Speaking at the event, Alexandre Nepomuceno, a researcher for the Brazilian Agriculture Research Cooperation, explained that Brazil uses 7.6 percent of its land to produce food, with Brazilian agriculture contributing 1.9 percent of the world’s emissions.
But, according to the Council on Foreign Relations, deforestation in the Amazon Rainforest is threatening to “accelerate past a point of no return”, even though there are preventative measures in place to limit large scale deforestation in Brazil.
Legal vs illegal deforestation
In Brazil, some deforestation is permitted under the Forest Code.
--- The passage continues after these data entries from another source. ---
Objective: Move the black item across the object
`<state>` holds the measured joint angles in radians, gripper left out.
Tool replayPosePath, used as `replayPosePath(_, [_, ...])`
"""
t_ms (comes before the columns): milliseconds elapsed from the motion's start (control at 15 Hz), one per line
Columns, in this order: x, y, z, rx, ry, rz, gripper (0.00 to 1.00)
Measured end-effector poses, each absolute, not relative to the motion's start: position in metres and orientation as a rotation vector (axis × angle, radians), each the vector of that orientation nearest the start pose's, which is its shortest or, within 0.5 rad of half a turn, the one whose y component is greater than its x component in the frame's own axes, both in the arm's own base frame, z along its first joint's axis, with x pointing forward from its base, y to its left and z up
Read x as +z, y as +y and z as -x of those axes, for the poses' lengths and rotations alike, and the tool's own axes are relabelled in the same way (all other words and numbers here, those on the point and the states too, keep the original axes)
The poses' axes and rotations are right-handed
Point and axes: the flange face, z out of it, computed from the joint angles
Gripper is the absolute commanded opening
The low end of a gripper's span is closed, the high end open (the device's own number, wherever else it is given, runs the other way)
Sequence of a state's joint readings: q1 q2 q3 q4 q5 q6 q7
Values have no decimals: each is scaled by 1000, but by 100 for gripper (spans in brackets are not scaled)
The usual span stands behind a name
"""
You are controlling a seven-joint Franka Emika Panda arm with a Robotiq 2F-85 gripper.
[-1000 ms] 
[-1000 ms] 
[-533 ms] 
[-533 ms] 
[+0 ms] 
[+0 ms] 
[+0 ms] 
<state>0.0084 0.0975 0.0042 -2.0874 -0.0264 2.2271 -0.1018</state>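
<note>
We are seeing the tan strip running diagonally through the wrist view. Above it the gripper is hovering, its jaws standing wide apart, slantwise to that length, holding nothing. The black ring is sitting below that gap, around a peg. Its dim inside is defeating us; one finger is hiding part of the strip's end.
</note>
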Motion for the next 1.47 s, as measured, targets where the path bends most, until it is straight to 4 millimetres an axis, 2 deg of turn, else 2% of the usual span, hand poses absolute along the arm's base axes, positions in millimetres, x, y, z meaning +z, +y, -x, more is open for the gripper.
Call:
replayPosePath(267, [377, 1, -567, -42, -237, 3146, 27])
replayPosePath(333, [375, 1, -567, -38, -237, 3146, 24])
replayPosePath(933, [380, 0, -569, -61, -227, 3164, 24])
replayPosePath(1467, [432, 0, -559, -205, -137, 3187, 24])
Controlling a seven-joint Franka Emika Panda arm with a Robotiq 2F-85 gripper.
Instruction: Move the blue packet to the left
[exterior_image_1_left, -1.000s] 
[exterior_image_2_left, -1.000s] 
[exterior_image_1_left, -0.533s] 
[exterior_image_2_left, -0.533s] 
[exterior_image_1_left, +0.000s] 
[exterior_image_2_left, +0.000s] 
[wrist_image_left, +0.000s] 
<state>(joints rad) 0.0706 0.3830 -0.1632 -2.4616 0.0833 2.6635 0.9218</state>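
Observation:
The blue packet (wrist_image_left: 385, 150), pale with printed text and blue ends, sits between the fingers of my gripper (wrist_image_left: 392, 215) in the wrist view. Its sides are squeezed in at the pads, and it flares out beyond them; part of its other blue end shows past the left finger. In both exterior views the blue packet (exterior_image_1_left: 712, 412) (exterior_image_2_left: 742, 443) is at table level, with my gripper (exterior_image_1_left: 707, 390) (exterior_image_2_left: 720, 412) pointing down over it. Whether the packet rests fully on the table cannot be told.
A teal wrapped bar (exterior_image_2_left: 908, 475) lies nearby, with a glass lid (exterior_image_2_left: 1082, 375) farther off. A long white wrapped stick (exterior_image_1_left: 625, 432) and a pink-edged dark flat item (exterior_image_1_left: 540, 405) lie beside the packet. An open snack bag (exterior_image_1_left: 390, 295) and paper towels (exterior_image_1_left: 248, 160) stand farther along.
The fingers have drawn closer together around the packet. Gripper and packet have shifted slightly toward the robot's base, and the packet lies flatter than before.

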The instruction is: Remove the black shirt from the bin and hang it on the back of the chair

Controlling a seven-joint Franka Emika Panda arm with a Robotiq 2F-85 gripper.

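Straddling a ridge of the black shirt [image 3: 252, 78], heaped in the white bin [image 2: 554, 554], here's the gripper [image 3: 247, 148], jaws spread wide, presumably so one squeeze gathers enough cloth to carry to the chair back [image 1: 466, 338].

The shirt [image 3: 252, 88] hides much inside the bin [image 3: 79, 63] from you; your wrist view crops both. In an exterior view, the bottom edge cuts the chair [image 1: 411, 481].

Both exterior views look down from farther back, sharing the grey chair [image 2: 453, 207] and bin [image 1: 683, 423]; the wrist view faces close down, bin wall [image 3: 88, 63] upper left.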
This Code was first introduced in 1934, with changes being made to it in 1965 and 2012. It is a law that requires landowners in the Amazon to maintain 35 to 80 percent of their property under native vegetation, according to The Nature Conservancy.
Consequently, this law means that rural farmers of all types can buy land in the Amazon but legally they are only allowed to farm on 20 percent of it, thus limiting their total agricultural output.
However, even with the Forest Code in place, there are reportedly ongoing issues when it comes to land preservation, with Nepomuceno citing “land grabbing, illegal loggers, illegal miners” as specific issues.
What’s more, the Brazilian National Institute for Space Research (BNISR) claimed that more than 3,980 square kilometers of the Amazon were deforested in the first six months of 2022. Making matters worse, the BNISR has reported that this is the highest figure in at least six years suggesting that deforestation is a persistent, worsening problem.
At the Embassy, Rodrigo Lima, Director of Agroicone, revealed that Brazil’s goal is “zero illegal deforestation by 2022”. However, with the deforestation of the Amazon reaching a record high this year, it appears there is still much to be done in the way of obtaining farmland sustainably.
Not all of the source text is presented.